Herhangi bir özne üzerinde besin
bulma gibi salınışı olan uyarımlar kaynaklı gerilimler vardı. Kişi üzerindeki
bu gerilimler kolektif alan da taşıyıcı dalga gibi bindirişlerle modüle edilir.
Modüle edilen taşıyıcı dalgaların her biri transferi olan enerji mesajlarına
(kolektif bilgiye) dönüşüyordu.
Örneğin, bir kişi üzerinde besin
bulmaya yönelimli uyartım, karşı kişi üzerine ortaklaşmayı içeren bilgiyle transfer
edilir. Karşı kişi üzerine iletilen transfer bilgi karşı kişi üzerinde karşılık
bir savunma salınımına dönüşen imlerle kodlanır (programlanır). Böylece bir
kişi üzerindeki besin bulma türü salınım veren uyartımlar, kolektif etkinin enerji
transferleri nedenle karşı kişiye veya kişilere yüklenir.
Karşı kişiler de besin bulucu
kişiden gelen bu kolektif mesajı “sana besini ben sağlayacağım” diye anlar. “Ben
de kendim için besin bulmaya harcayacağım zamanımı sana savunma yapmak için
kullanacağım” diye yanıtlar. Buna kolektif sözleşme ya da toplumsal sözleşme
denir.
Bindirme işi ile modüle edilen
mesaj, toplumsal sözleşmeydi.

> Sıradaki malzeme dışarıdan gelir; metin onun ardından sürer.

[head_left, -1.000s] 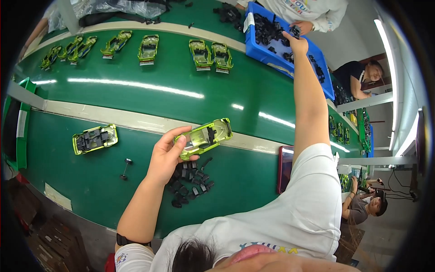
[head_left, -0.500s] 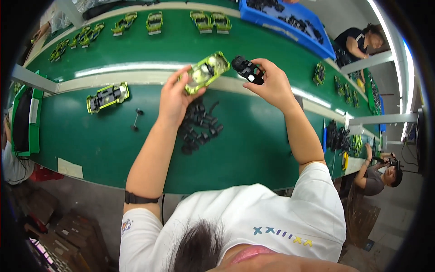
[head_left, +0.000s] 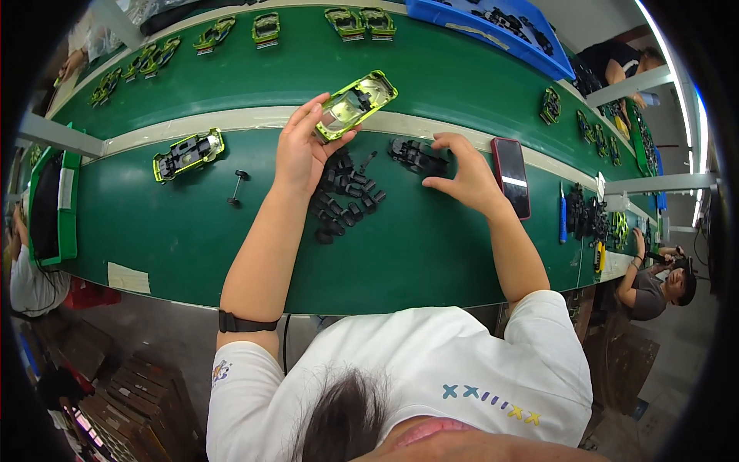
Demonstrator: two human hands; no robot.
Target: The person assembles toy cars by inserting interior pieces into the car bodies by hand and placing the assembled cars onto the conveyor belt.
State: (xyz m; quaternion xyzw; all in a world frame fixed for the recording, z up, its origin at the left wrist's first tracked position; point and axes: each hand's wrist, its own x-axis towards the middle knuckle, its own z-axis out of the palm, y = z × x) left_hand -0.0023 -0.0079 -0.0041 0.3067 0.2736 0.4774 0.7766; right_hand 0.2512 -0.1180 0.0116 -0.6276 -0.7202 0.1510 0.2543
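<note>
Green workbench (head_left: 385,269): lime car shell (head_left: 356,105), pinched in left hand (head_left: 302,146) beyond black parts (head_left: 346,196), faced hollow-up, presumably for access; black chassis (head_left: 412,154) lay right, between right hand (head_left: 473,179)'s spread thumb and fingers, contact unclear.

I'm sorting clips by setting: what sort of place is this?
Likely a toy-assembly workshop or factory: several matching green car shells lie spaced along a long green work surface, a blue bin holds many black parts, and the left hand holds another such shell.
</note>
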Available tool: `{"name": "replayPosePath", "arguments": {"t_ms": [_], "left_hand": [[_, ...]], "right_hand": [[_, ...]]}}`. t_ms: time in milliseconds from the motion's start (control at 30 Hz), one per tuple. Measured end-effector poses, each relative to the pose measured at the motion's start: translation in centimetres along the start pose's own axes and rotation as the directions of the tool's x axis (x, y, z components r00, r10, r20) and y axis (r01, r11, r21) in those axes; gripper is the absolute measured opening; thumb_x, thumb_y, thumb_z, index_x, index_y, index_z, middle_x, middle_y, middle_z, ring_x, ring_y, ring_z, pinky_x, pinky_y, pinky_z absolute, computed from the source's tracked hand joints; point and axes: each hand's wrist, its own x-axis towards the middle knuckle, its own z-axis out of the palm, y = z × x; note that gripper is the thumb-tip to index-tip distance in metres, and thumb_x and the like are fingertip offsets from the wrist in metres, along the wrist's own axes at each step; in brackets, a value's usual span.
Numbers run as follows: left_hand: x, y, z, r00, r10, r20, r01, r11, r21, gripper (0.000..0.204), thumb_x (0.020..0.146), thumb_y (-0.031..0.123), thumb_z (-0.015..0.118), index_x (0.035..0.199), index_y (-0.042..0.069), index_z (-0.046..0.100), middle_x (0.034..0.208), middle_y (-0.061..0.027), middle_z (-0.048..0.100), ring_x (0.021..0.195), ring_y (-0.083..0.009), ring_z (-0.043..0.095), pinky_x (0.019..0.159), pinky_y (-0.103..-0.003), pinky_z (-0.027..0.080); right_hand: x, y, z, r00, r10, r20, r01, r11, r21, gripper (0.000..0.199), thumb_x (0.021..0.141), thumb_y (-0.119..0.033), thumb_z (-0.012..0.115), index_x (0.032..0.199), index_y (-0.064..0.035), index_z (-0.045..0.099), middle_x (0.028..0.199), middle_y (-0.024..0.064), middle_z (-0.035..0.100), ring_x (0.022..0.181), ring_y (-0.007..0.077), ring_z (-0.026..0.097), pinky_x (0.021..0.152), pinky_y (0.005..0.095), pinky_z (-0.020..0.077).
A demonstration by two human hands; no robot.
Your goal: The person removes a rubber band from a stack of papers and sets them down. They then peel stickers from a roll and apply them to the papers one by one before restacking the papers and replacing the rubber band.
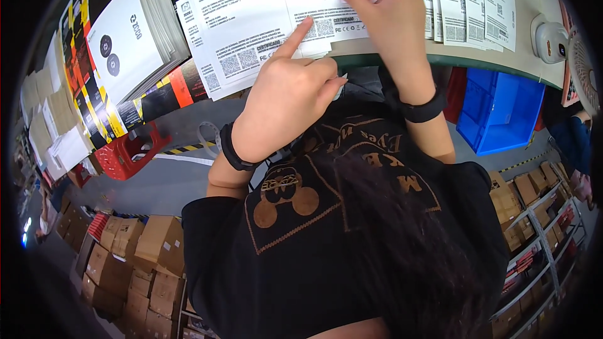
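Observation:
Printed white sheets point(248, 16) with black text and square codes lie overlapping on the table in front of me. My left hand point(286, 97) reaches over their near edge, its index finger stretched out with the tip on the paper. Its other fingers are bent and hold nothing that I can see. My right hand point(389, 12) is at the right edge of the middle sheet point(314, 0). Its thumb lies on the print, and the bent fingers meet the paper's edge, their tips partly hidden. More printed sheets point(449, 12) are fanned out right of this hand.
Left of the sheets stands a thick stack of white booklets point(119, 44) on black, yellow and orange packaging point(179, 85). A small white fan point(581, 69) is at the table's right end. Below are a blue crate point(496, 110), a red stool point(129, 154) and cardboard boxes point(160, 245).

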Motion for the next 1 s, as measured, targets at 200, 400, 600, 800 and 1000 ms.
{"name": "replayPosePath", "arguments": {"t_ms": [200, 400, 600, 800, 1000], "left_hand": [[0.0, 0.0, 0.3, 1.000, 0.030, -0.005, -0.030, 1.000, 0.007, 0.013, 0.068, 0.005, 0.067, 0.061, 0.002, 0.056, 0.046, -0.0082, 0.048, 0.045, -0.0259, 0.050, 0.102, -0.039, 0.033], [-0.9, 0.3, -0.2, 0.994, 0.079, -0.076, -0.078, 0.997, 0.017, 0.013, 0.068, 0.007, 0.067, 0.061, 0.003, 0.057, 0.048, -0.0071, 0.051, 0.042, -0.0224, 0.047, 0.104, -0.041, 0.029], [-2.9, 0.7, -2.4, 0.989, 0.011, -0.150, -0.001, 0.997, 0.071, 0.014, 0.069, 0.007, 0.067, 0.061, 0.003, 0.056, 0.049, -0.0067, 0.052, 0.042, -0.0230, 0.047, 0.105, -0.043, 0.026], [-3.1, -0.6, -1.5, 0.999, 0.049, -0.013, -0.047, 0.992, 0.116, 0.015, 0.070, 0.007, 0.065, 0.062, 0.003, 0.053, 0.048, -0.0072, 0.050, 0.045, -0.0242, 0.049, 0.107, -0.043, 0.023], [-1.6, 0.0, 0.4, 0.992, 0.125, 0.024, -0.127, 0.989, 0.070, 0.015, 0.071, 0.007, 0.065, 0.062, 0.004, 0.052, 0.047, -0.0069, 0.048, 0.046, -0.0247, 0.050, 0.106, -0.043, 0.023]], "right_hand": [[-0.1, 2.8, 0.7, 0.858, -0.483, -0.176, 0.369, 0.816, -0.445, 0.056, 0.075, 0.002, 0.057, 0.127, -0.0034, 0.036, 0.084, 0.0155, 0.047, 0.074, 0.0282, 0.054, 0.059, 0.0329, 0.0432], [-0.5, 2.9, 0.3, 0.819, -0.573, -0.033, 0.551, 0.800, -0.237, 0.053, 0.079, -0.006, 0.055, 0.128, -0.0043, 0.036, 0.107, 0.0187, 0.047, 0.097, 0.0325, 0.050, 0.081, 0.0380, 0.0396], [-2.2, 1.4, -2.6, 0.824, -0.417, 0.383, 0.557, 0.718, -0.416, 0.057, 0.082, -0.019, 0.055, 0.132, -0.0047, 0.031, 0.127, 0.0171, 0.042, 0.115, 0.0339, 0.041, 0.103, 0.0413, 0.0183], [-1.6, 2.8, -5.2, 0.811, -0.575, 0.110, 0.553, 0.691, -0.466, 0.042, 0.080, -0.012, 0.059, 0.117, 0.0000, 0.043, 0.106, 0.0166, 0.053, 0.096, 0.0241, 0.050, 0.085, 0.0331, 0.0353], [-1.5, 4.2, -4.0, 0.961, -0.217, -0.171, 0.259, 0.921, 0.291, 0.014, 0.080, -0.005, 0.062, 0.090, 0.0052, 0.060, 0.084, 0.0073, 0.062, 0.068, 0.0085, 0.055, 0.062, 0.0175, 0.0419]]}}
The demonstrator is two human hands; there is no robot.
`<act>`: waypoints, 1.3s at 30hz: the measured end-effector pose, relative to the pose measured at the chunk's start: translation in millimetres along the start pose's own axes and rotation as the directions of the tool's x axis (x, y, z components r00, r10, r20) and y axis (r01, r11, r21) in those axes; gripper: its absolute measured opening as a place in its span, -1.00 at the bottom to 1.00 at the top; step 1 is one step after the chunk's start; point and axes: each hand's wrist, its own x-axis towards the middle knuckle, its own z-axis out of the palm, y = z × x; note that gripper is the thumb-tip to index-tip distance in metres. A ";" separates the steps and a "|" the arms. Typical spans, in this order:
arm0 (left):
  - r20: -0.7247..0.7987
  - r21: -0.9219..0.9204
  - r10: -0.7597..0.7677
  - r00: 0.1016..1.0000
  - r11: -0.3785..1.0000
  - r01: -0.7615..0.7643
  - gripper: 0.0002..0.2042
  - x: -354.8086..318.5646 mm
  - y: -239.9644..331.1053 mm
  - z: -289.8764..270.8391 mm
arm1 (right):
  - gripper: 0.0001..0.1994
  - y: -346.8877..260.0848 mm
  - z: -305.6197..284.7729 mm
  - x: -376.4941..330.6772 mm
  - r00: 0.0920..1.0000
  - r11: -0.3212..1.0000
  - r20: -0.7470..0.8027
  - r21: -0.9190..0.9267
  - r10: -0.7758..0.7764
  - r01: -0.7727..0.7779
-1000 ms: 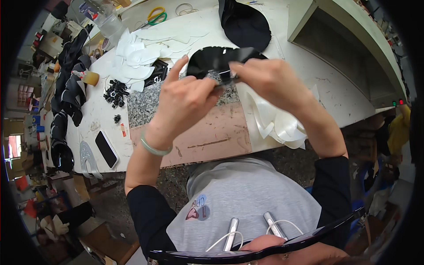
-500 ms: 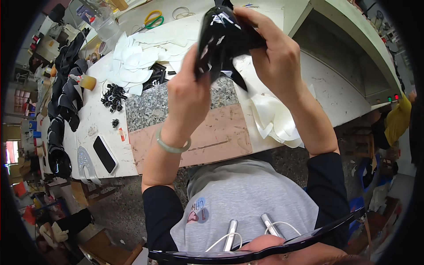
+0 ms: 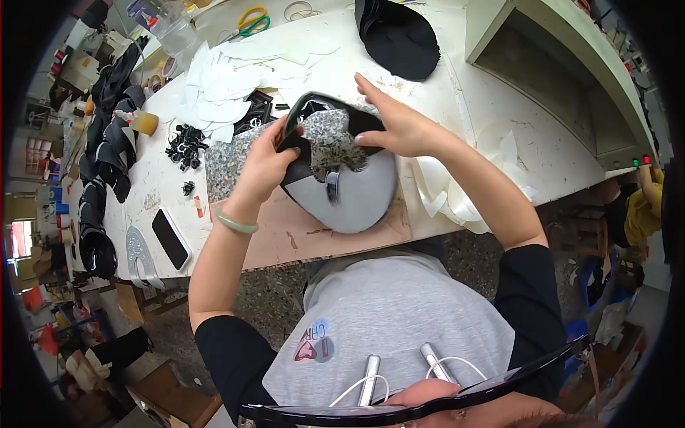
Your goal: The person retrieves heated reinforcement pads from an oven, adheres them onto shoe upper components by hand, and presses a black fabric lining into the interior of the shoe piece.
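A shoe upper (image 3: 349,203), black with a pale grey toe-shaped panel facing up, lies over the granite slab (image 3: 239,158) and the tan board in front of me. Speckled stone shows through its central cutout. My left hand (image 3: 265,162) is closed on its left black edge, with thumb and fingers pinching the rim. On the other side, my right hand (image 3: 399,125) has its fingers stretched out and apart. Its thumb rests at the upper's right black edge.
Small black buckles (image 3: 187,146), white cut pieces (image 3: 217,93) and a phone (image 3: 170,239) lie to the left. Black cut pieces (image 3: 399,43) sit at the back, scissors (image 3: 251,21) at the far left. Cream sheets (image 3: 446,192) lie right, near a grey cabinet (image 3: 542,78).
The black upper has come down from raised hands onto the slab and board, pale panel up. My right hand has spread its fingers. The black pieces behind are now uncovered.
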 end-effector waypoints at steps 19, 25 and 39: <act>0.572 0.381 0.624 0.532 0.372 -0.846 -0.67 -22.6 4.2 178.6 | -0.58 47.4 -33.9 -151.6 0.984 0.871 -0.146 -0.465 0.103 -0.161; 0.612 0.583 0.506 0.607 0.229 -0.779 -0.62 -12.1 -10.4 194.7 | -0.59 66.3 -28.1 -134.0 0.999 0.890 -0.040 -0.453 0.036 -0.050; 0.663 0.571 0.404 0.630 0.271 -0.775 -0.60 -12.5 -7.6 192.8 | -0.82 34.0 -165.3 -265.4 0.860 0.978 -0.507 0.203 0.061 0.051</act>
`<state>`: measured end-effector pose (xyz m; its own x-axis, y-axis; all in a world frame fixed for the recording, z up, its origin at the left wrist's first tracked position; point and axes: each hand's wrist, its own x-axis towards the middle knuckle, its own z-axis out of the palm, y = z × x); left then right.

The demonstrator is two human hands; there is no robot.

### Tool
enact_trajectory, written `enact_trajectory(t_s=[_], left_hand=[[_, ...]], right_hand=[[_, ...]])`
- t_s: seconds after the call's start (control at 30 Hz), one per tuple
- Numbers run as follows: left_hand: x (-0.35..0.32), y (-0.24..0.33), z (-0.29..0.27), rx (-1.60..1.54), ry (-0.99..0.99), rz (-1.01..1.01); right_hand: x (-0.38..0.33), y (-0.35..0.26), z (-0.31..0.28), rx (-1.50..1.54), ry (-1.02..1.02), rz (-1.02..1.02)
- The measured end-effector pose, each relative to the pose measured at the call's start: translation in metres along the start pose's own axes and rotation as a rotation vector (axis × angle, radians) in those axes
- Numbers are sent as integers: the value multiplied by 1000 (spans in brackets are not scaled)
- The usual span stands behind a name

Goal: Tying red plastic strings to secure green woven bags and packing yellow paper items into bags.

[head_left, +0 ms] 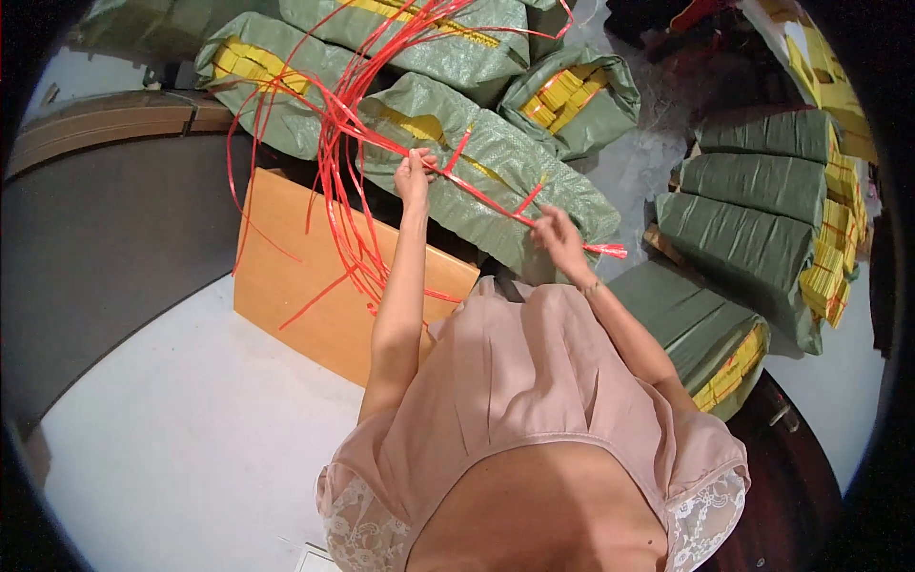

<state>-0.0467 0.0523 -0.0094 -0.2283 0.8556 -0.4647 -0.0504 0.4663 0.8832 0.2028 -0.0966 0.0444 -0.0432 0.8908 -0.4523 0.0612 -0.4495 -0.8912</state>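
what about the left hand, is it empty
No, the left hand is closed around a bundle of red strands.

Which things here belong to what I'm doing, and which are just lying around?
Seemingly in use:
red strands, held in your left hand, right hand close by
green sack beneath them

Seemingly lying about:
green sacks at right
light wooden panel

Pale floor: bright, softly lit here!
Green sack: sheen catching along the folds
Right hand: slightly soft, a little blurred
Dark panel: bending hard toward the blackened fisheye rim
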Motion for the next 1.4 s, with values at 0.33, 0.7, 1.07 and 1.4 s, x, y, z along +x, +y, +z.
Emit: enact_trajectory(t_s=[0.33, 0.7, 1.07, 1.4], left_hand=[[-32, -5, -15, -136, 199, 57], [-31, -3, -34, -308, 287, 9], [-8, 2, -33, -583, 247, 49], [-2, -7, -30, -614, 194, 30]], right_hand=[[37, -17, 61, -113, -264, 19], [186, -101, 119, -695, -42, -420], [233, -143, 170, -867, -251, -607], [216, -149, 116, -516, -302, -477]])
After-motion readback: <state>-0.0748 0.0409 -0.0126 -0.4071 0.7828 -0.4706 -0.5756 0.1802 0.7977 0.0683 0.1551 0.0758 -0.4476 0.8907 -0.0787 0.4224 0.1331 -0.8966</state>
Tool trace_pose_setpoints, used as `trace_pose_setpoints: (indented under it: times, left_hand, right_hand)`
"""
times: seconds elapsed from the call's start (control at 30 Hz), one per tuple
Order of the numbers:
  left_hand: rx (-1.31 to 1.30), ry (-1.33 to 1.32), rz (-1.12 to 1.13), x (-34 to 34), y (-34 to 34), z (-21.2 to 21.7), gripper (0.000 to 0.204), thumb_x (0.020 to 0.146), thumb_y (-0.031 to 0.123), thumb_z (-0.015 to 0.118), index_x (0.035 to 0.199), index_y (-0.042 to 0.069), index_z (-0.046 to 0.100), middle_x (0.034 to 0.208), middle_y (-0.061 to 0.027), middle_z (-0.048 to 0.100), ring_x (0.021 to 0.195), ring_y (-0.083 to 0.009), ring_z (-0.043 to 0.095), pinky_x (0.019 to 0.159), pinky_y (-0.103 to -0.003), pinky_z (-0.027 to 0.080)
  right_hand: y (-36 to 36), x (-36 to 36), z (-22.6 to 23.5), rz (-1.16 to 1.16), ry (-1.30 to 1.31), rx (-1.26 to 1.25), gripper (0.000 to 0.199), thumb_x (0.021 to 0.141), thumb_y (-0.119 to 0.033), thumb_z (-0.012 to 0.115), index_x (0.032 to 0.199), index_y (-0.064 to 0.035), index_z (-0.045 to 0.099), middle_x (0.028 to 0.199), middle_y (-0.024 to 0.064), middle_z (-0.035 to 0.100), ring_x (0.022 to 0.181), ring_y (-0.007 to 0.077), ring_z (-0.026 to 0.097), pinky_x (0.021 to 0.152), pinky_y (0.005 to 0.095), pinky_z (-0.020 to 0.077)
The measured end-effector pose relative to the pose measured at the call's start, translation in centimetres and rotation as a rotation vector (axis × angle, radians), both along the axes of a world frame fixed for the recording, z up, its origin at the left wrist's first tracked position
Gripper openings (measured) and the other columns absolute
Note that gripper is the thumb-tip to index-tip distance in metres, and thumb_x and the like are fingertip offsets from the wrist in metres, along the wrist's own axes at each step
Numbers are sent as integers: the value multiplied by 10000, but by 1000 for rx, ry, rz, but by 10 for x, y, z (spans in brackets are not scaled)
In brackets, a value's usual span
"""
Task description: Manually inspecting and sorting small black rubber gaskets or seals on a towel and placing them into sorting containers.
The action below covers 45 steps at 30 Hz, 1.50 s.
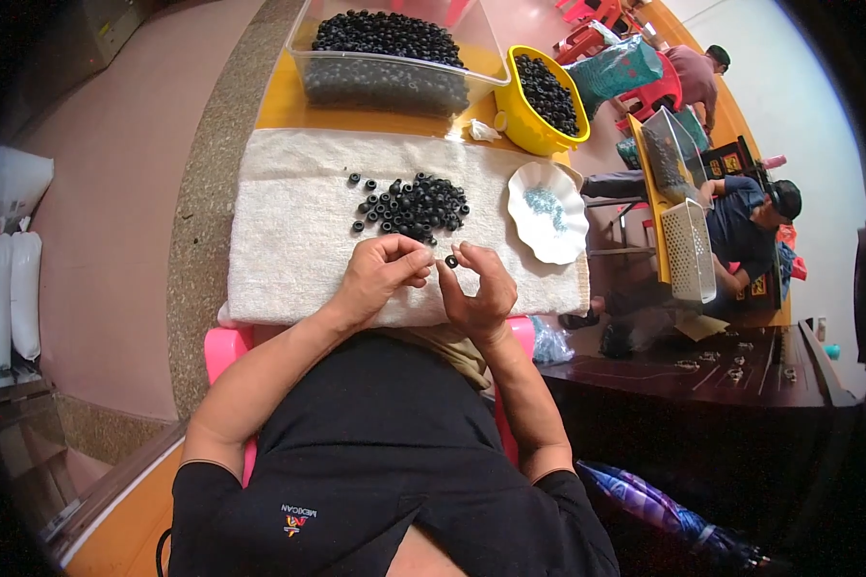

Ya da zorunlu sağlamalara, paydaşlı koşullar içinde
zorunlu karşılık oluşlardı. Bir kişi, karşı kişilere besin sağlamış olması
karşılığında transfer enerjisini savunma enerjisi karşılığında gönderir.
Bu kes de karşı taraftaki diğer kişi
günün bir kısmını kendisi için besin bulmaya harcamak yerine, besin bulacağı
zamanı karşı kişiye savunma zamanı olarak vakfeder. Artık kişinin savunması ve
beslenmesi; günümüz de dahil kolektif etkili, kolektif kapasiteli bir savunma
ve beslenmedir.
Transfer bir uyartım, karşı
tarafa doğru boşalmışsa (sorumluluk edilmişse); transfer uyartımla boşalan alan
karşılıkla bağlaşma gereği bir özne üzerinde besin sağlamasına karşılık, besin
bulucu taahhüt ilk özneye doğru yönelen savunma dönüşmüş bir transfer enerjisi
olarak geri döner. Transfer enerji mesajın (bilginin) gidişine karşı mesajın
cevabi dönüşüdür.
Özne üzerindeki beslenme savunma
gibi gerilimler kolektif alanın etki alanı içinde dolma boşalma süreçleri
yoluyla yardımlaşma, iş bölüşümü, dayanışma, transferler üzerinde paylaşma gibi
zorunlu ve parçalı durumlar işleyişine dönüşmüştür.
Kişiler bu parçalı ve kolektif işleyişlerle
kolektif merkezin hem ağırlığını oluştururlar. Hem de kolektif alanlı ağırlığa
doğru yetenek ve ihtiyacı kadarla denk bir ağırlığın söz sahipliğini
(iradesini) kazanırlar.
Bir özne kendi içinden dışına doğru savunma, beslenme gibi parçalı, yönelici eğim, eylem ve gerilimlerle vardı. Bu gerilimler önce doğa gibi dış bir etki alanı içinde girişirler. Dıştaki girişme salınımları özneye göre tehdit olan, sağlama olan, hoşlanma olan, kaçınma olan türden duygularla parçalı durumlar içinde belirirler. Doğa gibi dış girişicilerden birisi de sosyal alan ve kolektif alandır (üreten alandır).